▸ **What you are asked to do**
Return all the lines below exactly as written. Drop every picture.

▸ **Information shown**
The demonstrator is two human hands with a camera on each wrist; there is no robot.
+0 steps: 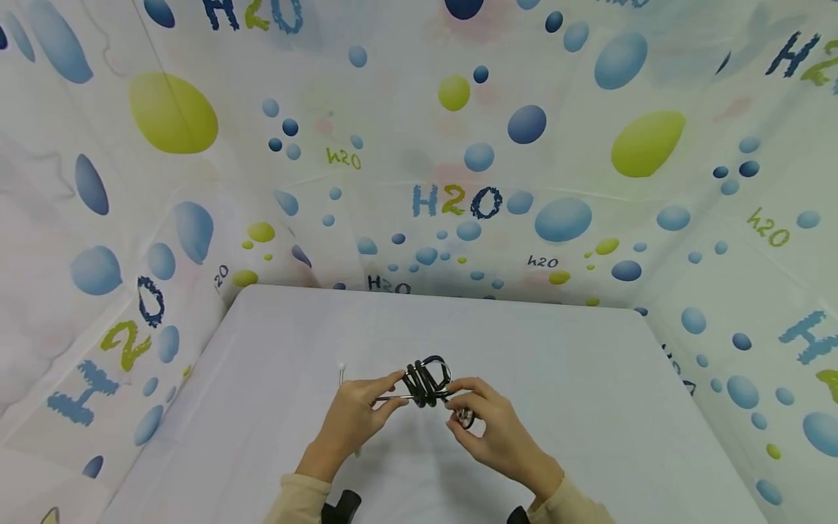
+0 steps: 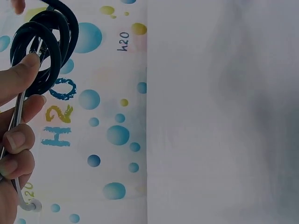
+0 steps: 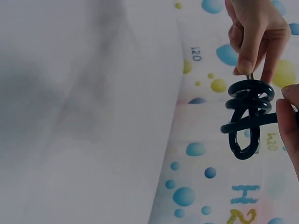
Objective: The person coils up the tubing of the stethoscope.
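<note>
A stethoscope with black tubing is held above the table by both hands. The tubing winds in several turns around its metal ear tubes. My left hand grips these tubes, thumb against fingers. A pale ear tip sticks out past that hand in the left wrist view. On the other side, my right hand pinches the tubing's free end. The round metal chest piece hangs by its fingers. The right wrist view shows the coil with a stretch of tubing running to the right fingers.
A white-covered table lies beneath the hands. Behind and at both sides stands a white curtain printed with blue and yellow-green drops. Dark straps show by the sleeves.
</note>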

▸ **Response box**
The demonstrator is two human hands with a camera on each wrist; there is no robot.
+0 steps: 
+0 steps: 
+0 steps: 
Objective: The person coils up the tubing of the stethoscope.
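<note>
A stethoscope with black tubing is held above the table by both hands. The tubing winds in several turns around its metal ear tubes. My left hand grips these tubes, thumb against fingers. A pale ear tip sticks out past that hand in the left wrist view. On the other side, my right hand pinches the tubing's free end. The round metal chest piece hangs by its fingers. The right wrist view shows the coil with a stretch of tubing running to the right fingers.
A white-covered table lies beneath the hands. Behind and at both sides stands a white curtain printed with blue and yellow-green drops. Dark straps show by the sleeves.
</note>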

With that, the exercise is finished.